Literature DB >> 12421567

Co-evolutionary analysis reveals insights into protein-protein interactions.

Chern-Sing Goh1, Fred E Cohen.   

Abstract

Protein-protein interactions play crucial roles in biological processes. Experimental methods have been developed to survey the proteome for interacting partners and some computational approaches have been developed to extend the impact of these experimental methods. Computational methods are routinely applied to newly discovered genes to infer protein function and plausible protein-protein interactions. Here, we develop and extend a quantitative method that identifies interacting proteins based upon the correlated behavior of the evolutionary histories of protein ligands and their receptors.
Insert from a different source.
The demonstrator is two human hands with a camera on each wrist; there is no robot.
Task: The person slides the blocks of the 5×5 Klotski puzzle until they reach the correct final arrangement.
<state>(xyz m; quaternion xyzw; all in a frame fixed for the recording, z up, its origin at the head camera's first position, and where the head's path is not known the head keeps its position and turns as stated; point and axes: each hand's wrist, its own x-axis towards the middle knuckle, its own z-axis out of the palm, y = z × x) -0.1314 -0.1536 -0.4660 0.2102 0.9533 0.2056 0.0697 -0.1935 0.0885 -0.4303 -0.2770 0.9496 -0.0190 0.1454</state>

We have studied six families of ligand-receptor pairs including: the syntaxin/Unc-18 family, the GPCR/G-alpha's, the TGF-beta/TGF-beta receptor system, the immunity/colicin domain collection from bacteria, the chemokine/chemokine receptors, and the VEGF/VEGF receptor family. For correlation scores above a defined threshold, we were able to find an average of 79% of all known binding partners. We then applied this method to find plausible binding partners for proteins with uncharacterized binding specificities in the syntaxin/Unc-18 protein and TGF-beta/TGF-beta receptor families. Analysis of the results shows that co-evolutionary analysis of interacting protein families can reduce the search space for identifying binding partners by not only finding binding partners for uncharacterized proteins but also recognizing potentially new binding partners for previously characterized proteins. We believe that correlated evolutionary histories provide a route to exploit the wealth of whole genome sequences and recent systematic proteomic results to extend the impact of these studies and focus experimental efforts to categorize physiologically or pathologically relevant protein-protein interactions.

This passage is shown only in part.